A study examines how those who use driven exercise to lose weight might fit into the ED spectrum.
The DSM-5 category of “Other Specified Feeding and Eating Disorders” includes disordered eating behaviors that are still being defined.  One of these, purging disorder (PD), is common and causes high levels of impairment and distress.
Janet Lydecker, Morgan Shea, and Carlos M. Grilo recently reported that individuals who regularly engage in compulsive and driven exercise to control their weight exhibit characteristics similar to people who use traditional purging behavior (laxative abuse or vomiting) to control their weight (Int J Eat Disord. 2017; doi:10.1002/eat.2281).
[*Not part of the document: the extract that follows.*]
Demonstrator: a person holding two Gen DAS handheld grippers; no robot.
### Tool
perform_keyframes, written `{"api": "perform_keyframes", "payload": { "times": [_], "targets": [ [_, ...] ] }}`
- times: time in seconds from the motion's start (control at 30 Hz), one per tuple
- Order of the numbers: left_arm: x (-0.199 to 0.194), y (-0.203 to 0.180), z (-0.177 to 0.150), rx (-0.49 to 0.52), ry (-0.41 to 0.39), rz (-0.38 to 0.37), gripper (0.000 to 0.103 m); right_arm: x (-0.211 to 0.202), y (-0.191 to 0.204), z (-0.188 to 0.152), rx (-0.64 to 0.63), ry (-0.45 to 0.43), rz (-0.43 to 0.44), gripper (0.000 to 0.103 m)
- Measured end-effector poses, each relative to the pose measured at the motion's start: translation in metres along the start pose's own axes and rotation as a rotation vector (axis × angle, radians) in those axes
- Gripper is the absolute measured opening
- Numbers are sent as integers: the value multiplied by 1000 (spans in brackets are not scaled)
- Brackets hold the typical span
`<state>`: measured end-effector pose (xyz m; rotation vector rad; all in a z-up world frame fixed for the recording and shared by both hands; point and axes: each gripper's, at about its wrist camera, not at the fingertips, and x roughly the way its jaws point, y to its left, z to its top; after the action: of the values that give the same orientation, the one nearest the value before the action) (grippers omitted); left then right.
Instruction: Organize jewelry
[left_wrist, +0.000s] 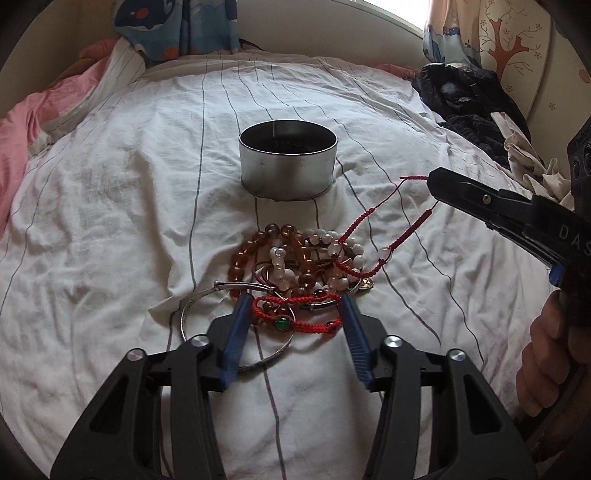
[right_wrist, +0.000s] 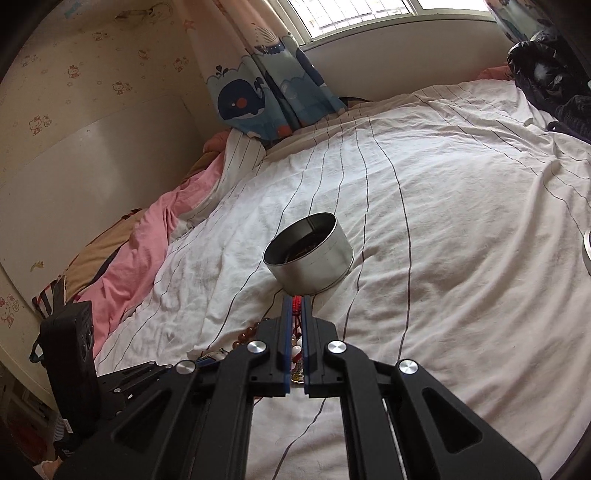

To investigate the use of driven exercise and weight control, the trio of researchers recruited 2,026 participants using Mechanical Turk, an online tool. The participants self-reported their current weight and height, which was used to calculate body mass index.  Participants also filled out a series of questionnaires, including a shortened version of the Eating Disorder Examination, the Godin Leisure Time Exercise Questionnaire, which records the frequency of physical activity across levels of intensity during a typical week, and the Patient Health Questionnaire-2, which assesses recent mood state. The participants were also categorized into several groups, those with regular compensatory driven exercise (297),  those who regularly used vomiting/laxatives (59), individuals with broadly defined AN (20), and those with no eating disordered behaviors (1, 658).
Higher levels of depression were identified among three groups
The authors reported that individuals who habitually used compensatory exercise, regular compensatory vomiting or laxative use, and those with diagnoses of AN had higher degrees of eating disorder psychopathology and physical activity than did those with no eating disorders. However, the groups did not significantly differ from one another on most domains. Those who used compensatory vomiting/laxatives and those with AN had higher levels of depression than did those with regularly compensatory driven exercise.
The authors’ study provides new information about driven exercise as a form of PD in the psychopathology of persons who regularly binge-purge and use other compensatory behaviors but do not binge-eat. In general, there was little or no evidence for the exercise group being less severely ill than the traditional PD or AN groups. This “makes it [driven exercise] an important behavioral feature of EDs to assess epidemiologically as well as in clinical studies with individual patients,” the authors remarked.